Working with ultrathin membranes of the semiconductor indium arsenide, a team of researchers with the U.S. Dept. of Energy (DOE)’s Lawrence Berkeley National Laboratory (Berkeley Lab) has discovered a quantum unit of photon absorption, which they have dubbed “AQ,” that should be general to all 2-D semiconductors, including compound semiconductors of the III-V family that are favored for solar films and optoelectronic devices. This discovery not only provides new insight into the optical properties of 2-D semiconductors and quantum wells, it should also open doors to exotic new optoelectronic and photonic technologies.
“We used free-standing indium arsenide membranes down to three nanometers in thickness as a model material system to accurately probe the absorption properties of 2-D semiconductors as a function of membrane thickness and electron band structure,” says Ali Javey, a faculty scientist in Berkeley Lab’s Materials Sciences Div. and a prof. of electrical engineering and computer science at the Univ. of California (UC) Berkeley. “We discovered that the magnitude of step-wise absorptance in these materials is independent of thickness and band structure details.”
Javey is one of two corresponding authors of a paper describing this research in the Proceedings of the National Academy of Sciences (PNAS). Eli Yablonovitch, an electrical engineer who also holds joint appointments with Berkeley Lab and UC Berkeley, is the other corresponding author. Co-authors are Hui Fang, Hans Bechtel, Elena Plis, Michael Martin and Sanjay Krishna.

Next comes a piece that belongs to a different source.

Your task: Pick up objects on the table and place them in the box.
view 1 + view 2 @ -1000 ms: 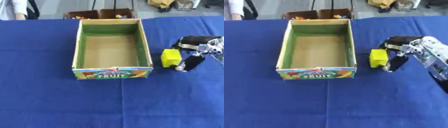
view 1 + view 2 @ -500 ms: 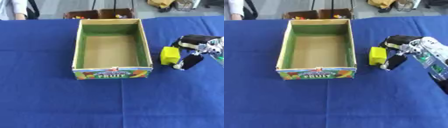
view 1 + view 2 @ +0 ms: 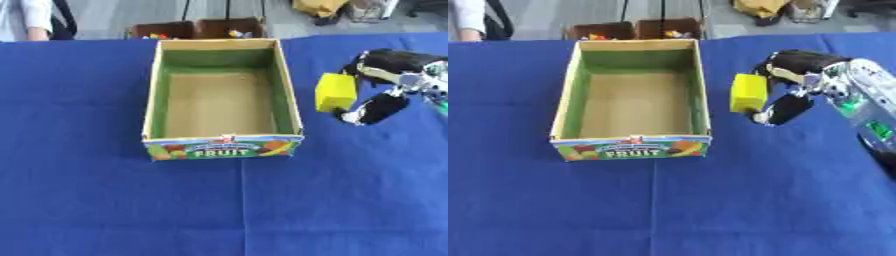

Previous work has shown that graphene has a universal value of light absorption. Javey, Yablonovitch and their colleagues have now found that a similar generalized law applies to all 2-D semiconductors. This discovery was made possible by a unique process that Javey and his research group developed in which thin films of indium arsenide are transferred onto an optically transparent substrate, in this case calcium fluoride.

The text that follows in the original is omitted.